Reverse replay of hippocampal place cells occurs frequently at rewarded locations, suggesting its contribution to goal-directed path learning. Symmetric spike-timing dependent plasticity (STDP) in CA3 likely potentiates recurrent synapses for both forward (start to goal) and reverse (goal to start) replays during sequential activation of place cells. However, how reverse replay selectively strengthens forward synaptic pathway is unclear. Here, we show computationally that firing sequences bias synaptic transmissions to the opposite direction of propagation under symmetric STDP in the co-presence of short-term synaptic depression or afterdepolarization. We demonstrate that significant biases are created in biologically realistic simulation settings, and this bias enables reverse replay to enhance goal-directed spatial memory on a W-maze. Further, we show that essentially the same mechanism works in a two-dimensional open field. Our model for the first time provides the mechanistic account for the way reverse replay contributes to hippocampal sequence learning for reward-seeking spatial navigation.
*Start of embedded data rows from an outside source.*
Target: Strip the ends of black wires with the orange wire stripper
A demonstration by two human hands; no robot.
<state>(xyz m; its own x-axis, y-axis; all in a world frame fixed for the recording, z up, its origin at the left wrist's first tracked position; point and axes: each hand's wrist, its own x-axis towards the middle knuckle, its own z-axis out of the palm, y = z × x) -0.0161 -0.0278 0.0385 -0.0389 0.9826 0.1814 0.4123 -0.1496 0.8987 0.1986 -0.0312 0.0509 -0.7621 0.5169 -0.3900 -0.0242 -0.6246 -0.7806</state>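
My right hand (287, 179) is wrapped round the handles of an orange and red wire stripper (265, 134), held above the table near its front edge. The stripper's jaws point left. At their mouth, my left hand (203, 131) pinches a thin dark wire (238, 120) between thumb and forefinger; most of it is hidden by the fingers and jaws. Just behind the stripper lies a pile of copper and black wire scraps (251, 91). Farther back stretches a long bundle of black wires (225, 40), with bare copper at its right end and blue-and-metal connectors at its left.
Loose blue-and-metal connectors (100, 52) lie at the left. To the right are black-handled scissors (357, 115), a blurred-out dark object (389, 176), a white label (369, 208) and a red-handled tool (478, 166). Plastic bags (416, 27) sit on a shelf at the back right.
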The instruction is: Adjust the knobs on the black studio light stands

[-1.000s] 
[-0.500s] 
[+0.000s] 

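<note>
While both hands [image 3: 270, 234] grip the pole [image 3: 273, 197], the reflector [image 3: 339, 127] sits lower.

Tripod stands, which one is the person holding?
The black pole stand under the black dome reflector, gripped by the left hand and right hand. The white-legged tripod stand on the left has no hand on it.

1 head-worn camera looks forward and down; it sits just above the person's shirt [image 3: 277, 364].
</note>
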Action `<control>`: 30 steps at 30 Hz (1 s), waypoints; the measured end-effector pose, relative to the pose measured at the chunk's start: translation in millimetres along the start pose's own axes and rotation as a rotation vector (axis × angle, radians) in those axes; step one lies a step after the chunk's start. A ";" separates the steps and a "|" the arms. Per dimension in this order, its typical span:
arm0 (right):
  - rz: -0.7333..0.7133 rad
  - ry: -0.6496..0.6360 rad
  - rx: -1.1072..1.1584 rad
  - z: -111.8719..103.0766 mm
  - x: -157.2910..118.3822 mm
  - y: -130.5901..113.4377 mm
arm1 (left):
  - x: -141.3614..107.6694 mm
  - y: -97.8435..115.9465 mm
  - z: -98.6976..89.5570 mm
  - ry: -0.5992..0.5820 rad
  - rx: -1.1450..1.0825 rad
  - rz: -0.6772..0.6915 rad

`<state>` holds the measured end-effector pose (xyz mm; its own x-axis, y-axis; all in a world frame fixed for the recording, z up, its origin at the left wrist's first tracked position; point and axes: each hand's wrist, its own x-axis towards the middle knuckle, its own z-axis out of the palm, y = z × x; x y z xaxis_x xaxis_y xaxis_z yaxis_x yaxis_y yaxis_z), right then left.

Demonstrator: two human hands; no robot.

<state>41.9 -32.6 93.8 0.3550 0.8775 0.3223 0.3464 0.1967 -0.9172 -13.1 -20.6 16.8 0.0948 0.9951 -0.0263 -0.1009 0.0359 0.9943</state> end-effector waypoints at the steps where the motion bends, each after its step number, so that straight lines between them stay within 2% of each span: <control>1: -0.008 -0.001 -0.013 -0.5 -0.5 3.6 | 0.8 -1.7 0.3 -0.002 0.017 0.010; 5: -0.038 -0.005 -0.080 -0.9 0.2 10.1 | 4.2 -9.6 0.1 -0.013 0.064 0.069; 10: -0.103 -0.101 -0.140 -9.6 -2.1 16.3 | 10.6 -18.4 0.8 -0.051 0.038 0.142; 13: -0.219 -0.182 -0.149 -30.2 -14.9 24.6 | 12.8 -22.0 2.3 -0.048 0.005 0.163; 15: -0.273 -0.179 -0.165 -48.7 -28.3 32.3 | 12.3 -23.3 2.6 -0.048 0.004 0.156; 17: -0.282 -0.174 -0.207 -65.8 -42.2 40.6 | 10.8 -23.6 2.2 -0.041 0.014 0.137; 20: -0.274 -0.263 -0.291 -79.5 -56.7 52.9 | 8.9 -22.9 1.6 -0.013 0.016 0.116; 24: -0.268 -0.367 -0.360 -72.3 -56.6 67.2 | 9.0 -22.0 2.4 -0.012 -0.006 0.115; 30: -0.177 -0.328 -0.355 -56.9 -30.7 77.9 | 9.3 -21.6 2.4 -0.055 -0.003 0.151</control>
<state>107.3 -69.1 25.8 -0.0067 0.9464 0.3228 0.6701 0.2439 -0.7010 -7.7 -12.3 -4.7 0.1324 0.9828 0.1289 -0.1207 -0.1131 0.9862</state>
To find their way around, animals – including humans – rely on an area of the brain called the hippocampus. Studies in rodents have shown that certain neurons in the hippocampus called place cells become active when an animal passes through specific locations. At each position, a different set of place cells fires. A journey from A to B will thus be accompanied by a sequential activation of place cells corresponding to a particular point.
Rats can learn new routes to a given place. Every time they take a specific way, the connections between the activated place cells become stronger. After learning, the hippocampus replays the sequence of place cell activation both in the order the rat has experienced and backwards. This is known as reverse replay, which occurs more often when the animals find rewards at their destination. This suggests that reverse replay may help animals learn the routes to locations where food is available.
To test this idea, Haga and Fukai built a computer model that simulates the hippocampal activity seen in a rat running through a maze. In contrast to previous models, which featured only forward replay, the new simulation also included reverse replay. The results confirmed that reverse replay helps the rodents to learn routes to rewarded locations. It also enables the hippocampus to combine multiple past experiences, which may teach animals that a combination of previous paths will lead to a reward, even if they have never tried the combined route before.
The hippocampus has a central role in many different types of memory. The findings by Haga and Fukai may therefore provide a framework for studying the mechanisms of memory and decision-making. The results could even offer insight into the mechanisms of logical thinking. After all, the ability to combine multiple known paths into a new route bears some similarity to joining up thought processes such as ‘If Sophie oversleeps, she will miss the bus’ with ‘If Sophie misses the bus, she will be late for school’ to reason that ‘If Sophie oversleeps, she will be late for school’. Future studies should test whether reverse replay helps with this process of deduction.